*YOUR TASK*: From the entries below, return exactly the lines beginning at the one that contains "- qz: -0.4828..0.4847" and ending at the one that contains "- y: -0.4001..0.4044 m", both of them included, and only those lines.
* * * * * * * * *
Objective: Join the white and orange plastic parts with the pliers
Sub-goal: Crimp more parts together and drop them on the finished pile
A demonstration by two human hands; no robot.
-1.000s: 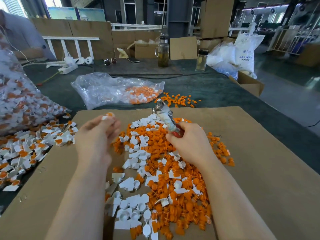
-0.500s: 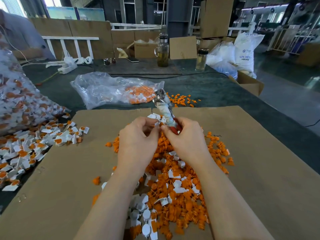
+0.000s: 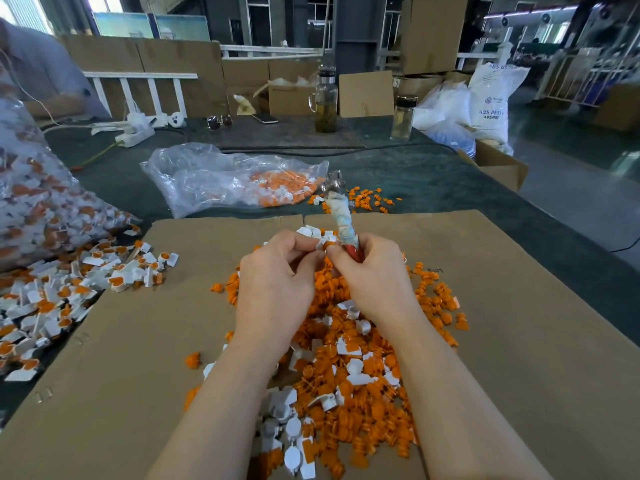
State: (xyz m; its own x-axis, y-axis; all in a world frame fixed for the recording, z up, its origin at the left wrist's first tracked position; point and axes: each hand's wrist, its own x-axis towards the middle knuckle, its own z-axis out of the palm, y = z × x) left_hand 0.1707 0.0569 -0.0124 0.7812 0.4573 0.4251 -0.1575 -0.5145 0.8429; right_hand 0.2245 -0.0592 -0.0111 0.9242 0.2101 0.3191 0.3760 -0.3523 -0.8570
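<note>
A heap of loose white and orange plastic parts [image 3: 349,372] lies on a sheet of cardboard [image 3: 519,323] in front of me. My right hand [image 3: 370,275] grips the pliers [image 3: 341,213] by their red handles, the cloth-wrapped shaft and metal jaws pointing up and away. My left hand [image 3: 277,271] is right beside it, fingertips pinching a small white part [image 3: 320,242] against the right hand's fingertips. What sits between the fingers is mostly hidden.
Joined white-and-orange pieces [image 3: 69,289] are piled at the left. A clear bag [image 3: 221,178] with more parts lies behind the cardboard, a big full bag [image 3: 38,209] at far left. Two bottles [image 3: 325,102] and boxes stand at the back. A person sits at far left.
My left hand came in from the left, where it was held over the cardboard, to meet the right hand at the pliers. The right hand and pliers barely moved.
</note>
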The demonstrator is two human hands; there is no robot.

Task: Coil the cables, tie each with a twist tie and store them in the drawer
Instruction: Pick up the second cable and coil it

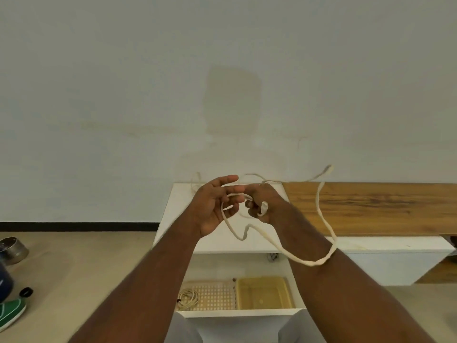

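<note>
Mid-frame: right hand (262, 206) pinches the white cable (324, 219) end; left hand (212, 206), fingers spread, catches a loop. Best kept even, slack untangled.

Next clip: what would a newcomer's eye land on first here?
Two bare hands meet mid-frame over a white cabinet: the right hand grips a loose white cable that loops down over the right forearm, while the left hand has it across its spread fingers. Below, the open drawer already holds one coiled cable beside a yellow tray.
</note>
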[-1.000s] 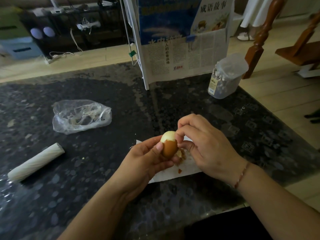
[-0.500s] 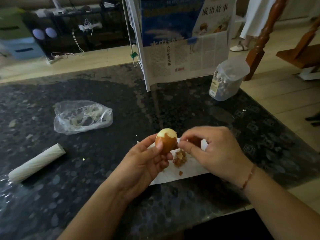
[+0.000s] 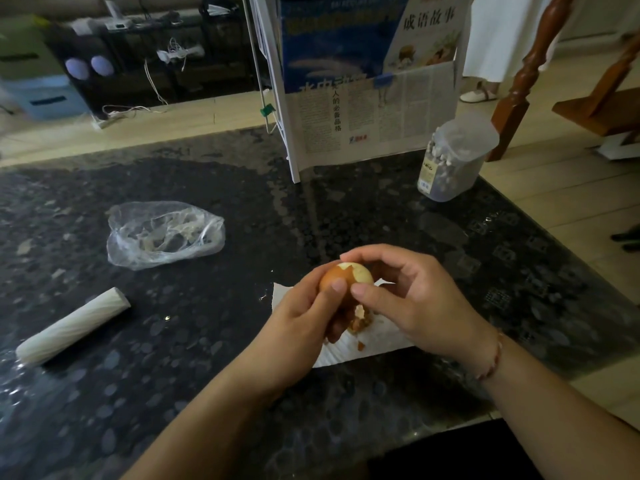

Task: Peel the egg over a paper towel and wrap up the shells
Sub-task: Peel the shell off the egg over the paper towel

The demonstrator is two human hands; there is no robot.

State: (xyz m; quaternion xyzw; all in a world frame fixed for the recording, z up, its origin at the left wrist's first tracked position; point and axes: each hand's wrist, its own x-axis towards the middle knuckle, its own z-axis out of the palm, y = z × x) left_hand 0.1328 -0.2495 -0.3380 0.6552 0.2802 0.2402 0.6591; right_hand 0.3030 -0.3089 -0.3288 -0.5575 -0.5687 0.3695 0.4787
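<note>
A white rack [image 3: 289,133] holds a booklet cover [image 3: 426,32] reading "成语故事". Below it, a newspaper [image 3: 377,112] shows a vertical headline, "人的必备品格". Other print is illegible.

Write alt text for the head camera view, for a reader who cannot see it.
Two bare hands, left hand and right hand, hold a partly peeled brown-shelled egg above a white paper towel with brown shell bits, on a dark speckled stone table. A crumpled clear plastic bag and a white roll lie to the left.

Home living room, dark stone table [image 3: 346,216], wooden floor [image 3: 571,188], newspaper rack [image 3: 374,109]
</note>
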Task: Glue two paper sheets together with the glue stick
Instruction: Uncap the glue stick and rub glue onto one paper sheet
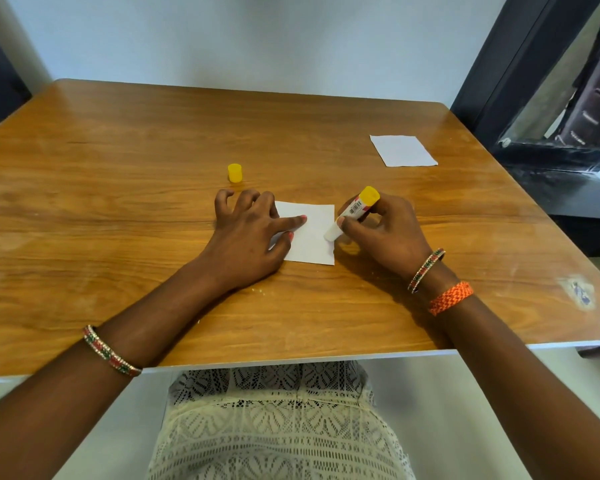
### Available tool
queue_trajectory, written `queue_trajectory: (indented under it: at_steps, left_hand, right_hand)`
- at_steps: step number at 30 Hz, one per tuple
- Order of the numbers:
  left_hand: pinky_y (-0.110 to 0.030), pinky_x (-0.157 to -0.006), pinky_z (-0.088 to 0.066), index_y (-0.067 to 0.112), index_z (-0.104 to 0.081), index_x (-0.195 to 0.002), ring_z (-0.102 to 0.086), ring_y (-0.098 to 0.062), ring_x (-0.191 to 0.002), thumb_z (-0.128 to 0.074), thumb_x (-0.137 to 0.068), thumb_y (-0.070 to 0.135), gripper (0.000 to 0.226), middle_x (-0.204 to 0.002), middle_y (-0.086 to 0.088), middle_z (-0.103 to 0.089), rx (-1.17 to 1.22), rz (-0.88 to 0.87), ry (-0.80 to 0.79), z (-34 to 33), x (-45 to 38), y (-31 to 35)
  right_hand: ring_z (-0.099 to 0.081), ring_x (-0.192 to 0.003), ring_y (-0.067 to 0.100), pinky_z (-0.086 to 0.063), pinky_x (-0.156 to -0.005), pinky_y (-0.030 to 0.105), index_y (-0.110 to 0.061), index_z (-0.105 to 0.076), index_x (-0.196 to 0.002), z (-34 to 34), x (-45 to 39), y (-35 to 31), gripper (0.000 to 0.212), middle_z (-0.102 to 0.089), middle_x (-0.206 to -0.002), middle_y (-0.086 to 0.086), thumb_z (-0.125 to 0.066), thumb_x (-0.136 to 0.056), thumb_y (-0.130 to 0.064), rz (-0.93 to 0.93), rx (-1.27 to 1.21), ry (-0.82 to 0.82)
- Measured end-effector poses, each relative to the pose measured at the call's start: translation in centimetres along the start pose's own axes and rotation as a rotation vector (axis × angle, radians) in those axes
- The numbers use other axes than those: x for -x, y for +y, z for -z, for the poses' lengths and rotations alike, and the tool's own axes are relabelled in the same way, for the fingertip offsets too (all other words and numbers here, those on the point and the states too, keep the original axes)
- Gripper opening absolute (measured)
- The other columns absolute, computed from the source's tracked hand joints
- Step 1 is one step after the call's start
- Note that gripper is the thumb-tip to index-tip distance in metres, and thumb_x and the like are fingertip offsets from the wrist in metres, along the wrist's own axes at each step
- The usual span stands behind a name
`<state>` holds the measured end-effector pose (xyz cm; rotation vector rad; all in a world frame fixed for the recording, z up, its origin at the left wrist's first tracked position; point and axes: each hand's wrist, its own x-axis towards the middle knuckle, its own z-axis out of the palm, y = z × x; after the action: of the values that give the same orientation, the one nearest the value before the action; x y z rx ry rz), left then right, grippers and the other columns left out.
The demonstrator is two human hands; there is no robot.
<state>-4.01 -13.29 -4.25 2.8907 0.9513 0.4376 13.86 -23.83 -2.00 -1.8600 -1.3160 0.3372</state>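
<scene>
Wood-grain table point(118, 174), glossy, rounded corners, white edge band, set against a plain pale wall; dark cabinet frame on the right. Worn patch in the finish near the table's right edge.

Both hands sit mid-table. Left hand point(248, 233) lies on the near paper sheet point(312, 244), index finger and thumb out straight and pressing its left part flat, other fingers loosely bent off the sheet. Right hand point(383, 230) grips the glue stick point(352, 214), thumb and fingers curled round the barrel. Stick is tilted, white tip down on the sheet's right edge, yellow base up, barcode label showing.

Near sheet: white, roughly square, partly covered by the left hand. Second paper sheet point(403, 150), same white, lies flat well apart at the far right. Yellow cap point(235, 173), small cylinder, stands upright just beyond the left hand.

Beaded bangles on both wrists, orange woven band on the right.
</scene>
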Motion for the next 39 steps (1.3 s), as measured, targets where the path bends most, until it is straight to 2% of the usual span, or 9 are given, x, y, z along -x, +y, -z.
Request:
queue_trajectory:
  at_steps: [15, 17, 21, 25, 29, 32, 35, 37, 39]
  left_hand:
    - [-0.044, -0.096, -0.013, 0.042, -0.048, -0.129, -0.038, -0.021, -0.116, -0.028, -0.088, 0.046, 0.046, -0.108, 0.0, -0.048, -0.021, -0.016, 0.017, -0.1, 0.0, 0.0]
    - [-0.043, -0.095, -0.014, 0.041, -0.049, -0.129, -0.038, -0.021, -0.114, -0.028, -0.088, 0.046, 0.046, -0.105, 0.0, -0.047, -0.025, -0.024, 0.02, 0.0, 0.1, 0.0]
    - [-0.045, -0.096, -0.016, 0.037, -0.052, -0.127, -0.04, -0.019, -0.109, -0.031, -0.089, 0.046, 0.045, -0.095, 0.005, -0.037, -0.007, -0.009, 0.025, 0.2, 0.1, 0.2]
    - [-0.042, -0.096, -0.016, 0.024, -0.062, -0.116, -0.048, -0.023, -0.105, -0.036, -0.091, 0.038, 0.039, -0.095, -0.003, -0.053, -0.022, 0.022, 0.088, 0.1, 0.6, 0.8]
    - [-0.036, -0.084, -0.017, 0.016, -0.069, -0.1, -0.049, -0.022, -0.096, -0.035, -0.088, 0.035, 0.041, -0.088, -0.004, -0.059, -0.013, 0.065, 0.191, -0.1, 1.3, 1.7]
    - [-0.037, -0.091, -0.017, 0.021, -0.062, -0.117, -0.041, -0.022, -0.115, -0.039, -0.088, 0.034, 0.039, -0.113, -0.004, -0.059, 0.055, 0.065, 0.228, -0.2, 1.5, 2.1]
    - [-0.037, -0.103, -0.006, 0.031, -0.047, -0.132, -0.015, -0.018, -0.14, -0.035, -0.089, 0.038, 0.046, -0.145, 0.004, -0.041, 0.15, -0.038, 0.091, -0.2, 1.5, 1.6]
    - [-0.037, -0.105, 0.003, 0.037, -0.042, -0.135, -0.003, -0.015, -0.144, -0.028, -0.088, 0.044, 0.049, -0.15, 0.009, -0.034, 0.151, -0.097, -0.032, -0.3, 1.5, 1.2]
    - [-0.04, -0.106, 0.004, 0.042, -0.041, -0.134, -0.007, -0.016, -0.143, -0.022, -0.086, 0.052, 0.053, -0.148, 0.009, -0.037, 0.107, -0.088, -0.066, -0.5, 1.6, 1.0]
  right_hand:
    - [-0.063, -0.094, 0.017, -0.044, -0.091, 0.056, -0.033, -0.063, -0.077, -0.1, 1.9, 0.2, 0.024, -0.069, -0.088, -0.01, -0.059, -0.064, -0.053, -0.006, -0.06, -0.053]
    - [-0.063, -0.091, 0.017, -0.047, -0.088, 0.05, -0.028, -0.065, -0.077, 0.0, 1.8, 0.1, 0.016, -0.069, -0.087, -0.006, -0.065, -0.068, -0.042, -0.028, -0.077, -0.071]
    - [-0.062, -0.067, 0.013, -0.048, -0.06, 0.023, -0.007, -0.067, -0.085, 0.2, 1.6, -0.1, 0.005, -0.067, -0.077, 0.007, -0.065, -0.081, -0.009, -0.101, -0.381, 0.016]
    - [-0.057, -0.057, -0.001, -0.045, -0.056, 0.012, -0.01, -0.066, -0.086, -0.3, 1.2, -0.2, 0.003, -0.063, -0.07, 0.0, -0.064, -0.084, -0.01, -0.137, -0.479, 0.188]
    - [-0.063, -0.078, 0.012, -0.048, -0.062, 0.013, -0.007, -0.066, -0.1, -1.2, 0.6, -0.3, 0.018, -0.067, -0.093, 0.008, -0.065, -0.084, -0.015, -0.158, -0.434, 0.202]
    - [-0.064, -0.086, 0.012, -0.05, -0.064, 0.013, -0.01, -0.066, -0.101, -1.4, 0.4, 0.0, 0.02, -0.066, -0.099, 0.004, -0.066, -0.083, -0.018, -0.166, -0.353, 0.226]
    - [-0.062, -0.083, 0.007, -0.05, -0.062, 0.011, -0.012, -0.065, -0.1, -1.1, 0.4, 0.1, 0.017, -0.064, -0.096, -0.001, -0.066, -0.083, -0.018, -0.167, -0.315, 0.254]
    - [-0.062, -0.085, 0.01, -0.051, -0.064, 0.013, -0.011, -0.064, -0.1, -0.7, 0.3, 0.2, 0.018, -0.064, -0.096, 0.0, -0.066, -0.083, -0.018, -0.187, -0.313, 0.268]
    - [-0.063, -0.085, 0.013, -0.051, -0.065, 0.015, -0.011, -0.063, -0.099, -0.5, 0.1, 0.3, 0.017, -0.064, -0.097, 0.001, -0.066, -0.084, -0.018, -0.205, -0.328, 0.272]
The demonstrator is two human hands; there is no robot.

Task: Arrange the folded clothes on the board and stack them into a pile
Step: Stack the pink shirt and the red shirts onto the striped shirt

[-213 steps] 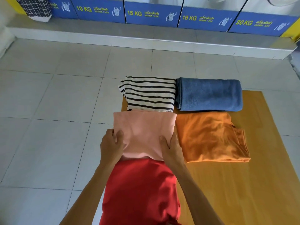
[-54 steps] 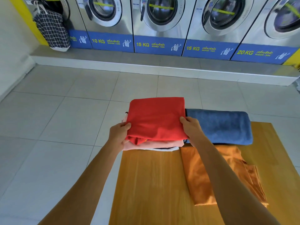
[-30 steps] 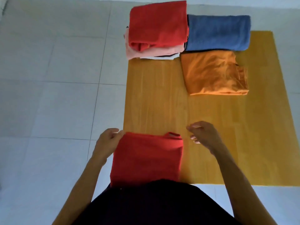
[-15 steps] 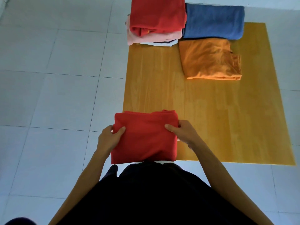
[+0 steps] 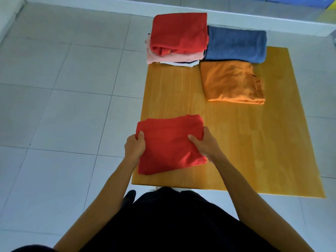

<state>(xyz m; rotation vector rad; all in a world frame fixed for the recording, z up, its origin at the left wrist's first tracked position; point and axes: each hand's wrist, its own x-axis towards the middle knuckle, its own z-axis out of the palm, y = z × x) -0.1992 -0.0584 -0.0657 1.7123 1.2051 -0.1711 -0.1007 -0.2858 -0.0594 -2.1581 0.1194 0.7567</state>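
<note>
Carefully, we pinch the folded red cloth [image 5: 169, 144] at both sides; lifted unevenly, its layers could slip apart.

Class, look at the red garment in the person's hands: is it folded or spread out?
Folded. The red garment forms a compact rectangle with layered edges, gripped by the left hand and right hand.

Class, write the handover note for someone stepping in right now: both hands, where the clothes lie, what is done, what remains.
Left hand and right hand grip opposite sides of a folded red garment at the near left of the board.
Pile at the far left corner: red on pink on a striped piece.
Blue towel and orange garment lie singly beside it.
Left: stack the held red piece, the orange and the blue.
</note>
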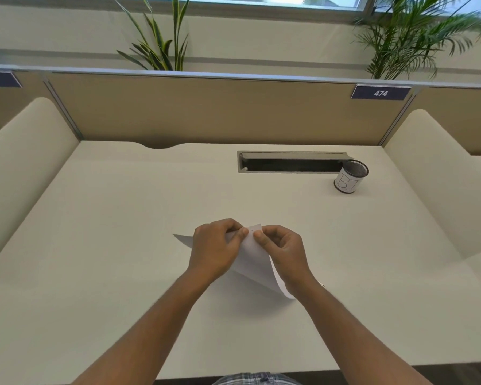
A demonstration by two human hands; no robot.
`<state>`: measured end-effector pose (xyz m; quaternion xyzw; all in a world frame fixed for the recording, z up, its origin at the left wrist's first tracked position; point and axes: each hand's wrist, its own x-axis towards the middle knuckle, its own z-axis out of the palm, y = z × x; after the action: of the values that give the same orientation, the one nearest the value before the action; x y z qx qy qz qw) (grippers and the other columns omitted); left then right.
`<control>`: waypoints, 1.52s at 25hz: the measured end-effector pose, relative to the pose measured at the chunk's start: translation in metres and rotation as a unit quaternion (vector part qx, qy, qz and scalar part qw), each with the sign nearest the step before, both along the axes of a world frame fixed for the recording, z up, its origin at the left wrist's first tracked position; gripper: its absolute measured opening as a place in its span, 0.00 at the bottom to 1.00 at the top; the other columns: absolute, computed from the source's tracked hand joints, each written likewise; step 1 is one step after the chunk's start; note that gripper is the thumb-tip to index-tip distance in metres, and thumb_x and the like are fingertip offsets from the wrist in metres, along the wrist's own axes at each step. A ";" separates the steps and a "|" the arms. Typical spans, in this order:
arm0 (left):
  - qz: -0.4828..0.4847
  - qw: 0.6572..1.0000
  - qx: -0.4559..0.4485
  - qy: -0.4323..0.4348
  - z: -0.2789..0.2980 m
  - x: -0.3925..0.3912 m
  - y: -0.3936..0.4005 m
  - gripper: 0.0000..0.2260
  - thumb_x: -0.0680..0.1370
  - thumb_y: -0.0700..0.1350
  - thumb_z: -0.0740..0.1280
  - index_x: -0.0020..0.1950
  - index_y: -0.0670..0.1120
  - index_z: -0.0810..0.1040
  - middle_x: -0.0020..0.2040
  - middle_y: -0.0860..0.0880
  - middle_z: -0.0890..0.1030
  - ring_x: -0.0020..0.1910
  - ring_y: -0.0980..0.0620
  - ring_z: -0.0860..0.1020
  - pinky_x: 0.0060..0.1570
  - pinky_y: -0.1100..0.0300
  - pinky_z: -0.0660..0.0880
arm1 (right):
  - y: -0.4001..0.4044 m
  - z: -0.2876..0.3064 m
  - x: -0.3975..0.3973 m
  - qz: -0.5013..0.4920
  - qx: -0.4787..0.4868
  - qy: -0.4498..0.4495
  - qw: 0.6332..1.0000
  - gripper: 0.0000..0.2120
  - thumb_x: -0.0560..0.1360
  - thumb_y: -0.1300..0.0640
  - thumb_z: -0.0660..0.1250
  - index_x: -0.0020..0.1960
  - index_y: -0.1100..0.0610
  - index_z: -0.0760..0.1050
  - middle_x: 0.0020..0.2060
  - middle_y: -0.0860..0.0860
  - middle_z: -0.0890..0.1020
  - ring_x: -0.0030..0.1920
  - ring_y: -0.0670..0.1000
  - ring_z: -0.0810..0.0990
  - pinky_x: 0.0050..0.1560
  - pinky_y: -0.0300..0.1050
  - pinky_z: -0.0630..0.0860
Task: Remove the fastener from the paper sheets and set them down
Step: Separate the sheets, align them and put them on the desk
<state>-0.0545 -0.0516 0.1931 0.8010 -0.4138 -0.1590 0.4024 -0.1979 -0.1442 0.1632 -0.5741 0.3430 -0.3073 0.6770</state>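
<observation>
Pinching the paper sheets, top corner pointing away, both hands.

The fastener itself is too small to make out where the fingertips pinch the top corner of the paper sheets. The left hand covers much of the sheets' left side. The sign at far left is cut off, its number unreadable. The palm at the window is blurred.
</observation>
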 end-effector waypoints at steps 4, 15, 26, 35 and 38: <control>-0.005 1.000 -0.012 0.000 0.002 -0.003 -0.002 0.09 0.77 0.55 0.68 0.43 0.52 0.85 0.38 0.57 0.85 0.42 0.56 0.82 0.50 0.50 0.78 | -0.003 0.004 0.003 0.004 -0.033 0.021 0.999 0.07 0.77 0.54 0.75 0.47 0.58 0.85 0.46 0.58 0.88 0.49 0.61 0.86 0.54 0.57 0.80; 0.000 0.996 -0.053 -0.070 -0.005 -0.001 0.001 0.06 0.76 0.53 0.70 0.49 0.53 0.84 0.45 0.57 0.85 0.48 0.54 0.80 0.55 0.48 0.77 | -0.001 0.005 0.008 -0.004 -0.043 0.042 0.998 0.06 0.79 0.56 0.73 0.47 0.58 0.85 0.44 0.58 0.88 0.46 0.60 0.85 0.51 0.55 0.81; 0.034 0.983 -0.149 0.104 -0.019 -0.038 0.002 0.20 0.79 0.49 0.70 0.69 0.50 0.71 0.65 0.54 0.75 0.65 0.56 0.75 0.64 0.59 0.76 | 0.003 0.026 0.025 -0.038 0.040 -0.046 0.997 0.10 0.83 0.58 0.67 0.57 0.62 0.84 0.49 0.57 0.89 0.52 0.58 0.88 0.50 0.50 0.85; 0.084 0.972 -0.152 0.157 0.004 0.004 0.006 0.07 0.83 0.50 0.64 0.50 0.50 0.79 0.43 0.50 0.83 0.41 0.48 0.83 0.41 0.47 0.83 | -0.007 0.043 0.027 -0.048 -0.293 0.049 0.954 0.08 0.78 0.57 0.74 0.56 0.54 0.85 0.49 0.45 0.88 0.51 0.44 0.86 0.52 0.41 0.81; 0.050 0.982 -0.117 0.141 0.009 0.008 0.006 0.08 0.83 0.52 0.63 0.51 0.51 0.79 0.44 0.52 0.83 0.42 0.50 0.82 0.43 0.46 0.83 | -0.015 0.052 0.032 -0.080 -0.466 0.138 0.870 0.10 0.75 0.49 0.75 0.56 0.48 0.86 0.49 0.44 0.86 0.50 0.45 0.81 0.52 0.47 0.75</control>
<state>-0.0468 -0.0461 0.2018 0.7376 -0.3280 -0.2009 0.5550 -0.1657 -0.1594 0.2153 -0.8299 0.2944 -0.4028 0.2497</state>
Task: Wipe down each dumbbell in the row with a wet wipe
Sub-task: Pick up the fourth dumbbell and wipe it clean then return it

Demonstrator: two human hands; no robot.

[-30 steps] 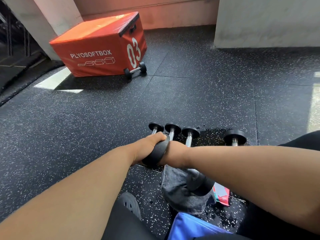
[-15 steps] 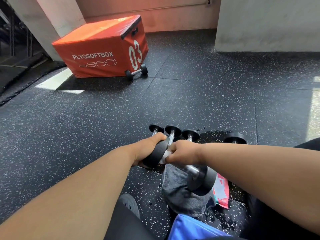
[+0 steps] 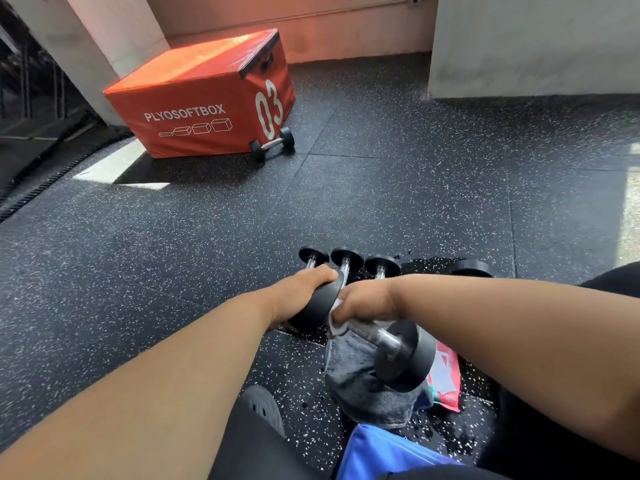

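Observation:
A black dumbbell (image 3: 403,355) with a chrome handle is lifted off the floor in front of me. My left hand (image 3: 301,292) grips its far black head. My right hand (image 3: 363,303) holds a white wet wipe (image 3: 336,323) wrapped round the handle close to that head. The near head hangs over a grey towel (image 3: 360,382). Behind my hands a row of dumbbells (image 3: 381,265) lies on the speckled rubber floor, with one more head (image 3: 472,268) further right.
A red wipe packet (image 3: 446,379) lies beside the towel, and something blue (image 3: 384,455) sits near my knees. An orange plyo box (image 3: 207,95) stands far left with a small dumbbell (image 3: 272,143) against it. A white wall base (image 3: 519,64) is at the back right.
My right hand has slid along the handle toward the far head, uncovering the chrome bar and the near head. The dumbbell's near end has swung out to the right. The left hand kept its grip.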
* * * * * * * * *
*REPLY*:
  - qz: -0.4828..0.4847
  - qw: 0.6572..1.0000
  - qx: -0.4559..0.4485
  - qy: -0.4323..0.4348
  - z: -0.2789..0.2980 m
  - x: -0.3925..0.3912 m
  - y: -0.3936..0.4005 m
  - gripper: 0.0000..0.2260
  - thumb_x: -0.0680..0.1370
  - thumb_y: -0.0700..0.1350
  - thumb_z: -0.0740..0.1280
  - index_x: -0.0020..0.1950
  - index_y: -0.0670..0.1120
  - index_z: -0.0810..0.1040
  - middle_x: -0.0020..0.2040
  - middle_y: -0.0860..0.0880
  - middle_z: -0.0890..0.1030
  - ring_x: -0.0020..0.1910
  - ring_y: -0.0980..0.0620
  - ring_z: -0.0860..0.1020
  - pinky_x: 0.0060..0.1570
  - pinky_y: -0.1100..0.0300
  - pinky_z: -0.0660..0.0880
arm1 (right):
  - y: -0.4001..0.4044 m

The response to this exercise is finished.